DMX: Don't Try to Understand

DMX: Don't Try to Understand ★★★½

I heard rap’s greatest preacher and he growled and howled through his sermons with the gruffest gravitas ever heard. A complicated series of contradictions stood behind his every utterance on record. There was nobody more spiritually alive in a rap record from the late ‘90s because there was nobody who had to search so painfully and connect to some higher spirit, some greater belief that his atrocious childhood was not the whole story. DMX offered absolution for anyone who ever felt the same way. Anyone who burned their childhood and looked back and wondered if this was the only stage of life.

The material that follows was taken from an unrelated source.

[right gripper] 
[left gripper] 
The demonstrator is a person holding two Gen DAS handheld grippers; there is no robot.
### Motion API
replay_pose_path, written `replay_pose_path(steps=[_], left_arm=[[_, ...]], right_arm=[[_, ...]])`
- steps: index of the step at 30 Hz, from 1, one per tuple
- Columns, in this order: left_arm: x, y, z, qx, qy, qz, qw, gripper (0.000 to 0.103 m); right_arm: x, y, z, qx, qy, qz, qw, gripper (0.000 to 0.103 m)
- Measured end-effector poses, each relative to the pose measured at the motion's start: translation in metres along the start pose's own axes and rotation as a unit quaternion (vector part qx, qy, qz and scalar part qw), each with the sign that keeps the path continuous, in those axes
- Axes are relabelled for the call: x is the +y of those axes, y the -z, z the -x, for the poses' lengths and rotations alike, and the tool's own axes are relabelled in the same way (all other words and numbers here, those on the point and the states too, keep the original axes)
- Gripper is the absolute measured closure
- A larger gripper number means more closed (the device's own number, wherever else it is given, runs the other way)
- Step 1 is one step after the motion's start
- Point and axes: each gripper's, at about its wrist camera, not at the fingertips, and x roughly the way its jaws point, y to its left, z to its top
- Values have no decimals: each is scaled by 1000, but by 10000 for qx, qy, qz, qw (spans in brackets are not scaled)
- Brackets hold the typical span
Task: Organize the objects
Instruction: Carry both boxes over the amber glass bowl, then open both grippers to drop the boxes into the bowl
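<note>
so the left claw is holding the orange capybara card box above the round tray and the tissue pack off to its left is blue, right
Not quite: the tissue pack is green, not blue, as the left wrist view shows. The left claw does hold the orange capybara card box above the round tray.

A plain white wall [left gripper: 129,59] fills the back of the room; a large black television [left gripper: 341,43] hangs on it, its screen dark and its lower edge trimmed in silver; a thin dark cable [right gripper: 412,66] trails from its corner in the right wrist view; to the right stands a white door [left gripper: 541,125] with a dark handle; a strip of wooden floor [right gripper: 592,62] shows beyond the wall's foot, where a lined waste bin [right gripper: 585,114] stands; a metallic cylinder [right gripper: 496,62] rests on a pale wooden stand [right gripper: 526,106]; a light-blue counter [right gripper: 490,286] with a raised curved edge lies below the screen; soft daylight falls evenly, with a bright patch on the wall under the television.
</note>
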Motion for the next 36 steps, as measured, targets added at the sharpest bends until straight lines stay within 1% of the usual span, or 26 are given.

Don’t Try to Understand realizes how difficult of a figure DMX was to understand. This isn’t about the music, particularly, but the late stages of addiction and pain for the man who made the music. And it plays, somberly, as the last chapter of DMX’s life.

We could not say it’s wholly revealing nor enlightening. As the title might indicate, we may get further away from clean answers the longer we spend with the figure. We get no closer to his music. But maybe we begin to understand this final act, as the musician we thought we knew shows us the side of himself we almost certainly don’t and won’t get to know.

And it’s all so sad. Sometimes it’s beautiful, though, when DMX tours Yonkers and talks to people who are from where he is from. That’s the stuff we need. A hero who can go home again. A rapper who offers a new contradiction and a general unease for every answer.

Don’t Try to Understand shows us his pain. And it hurts.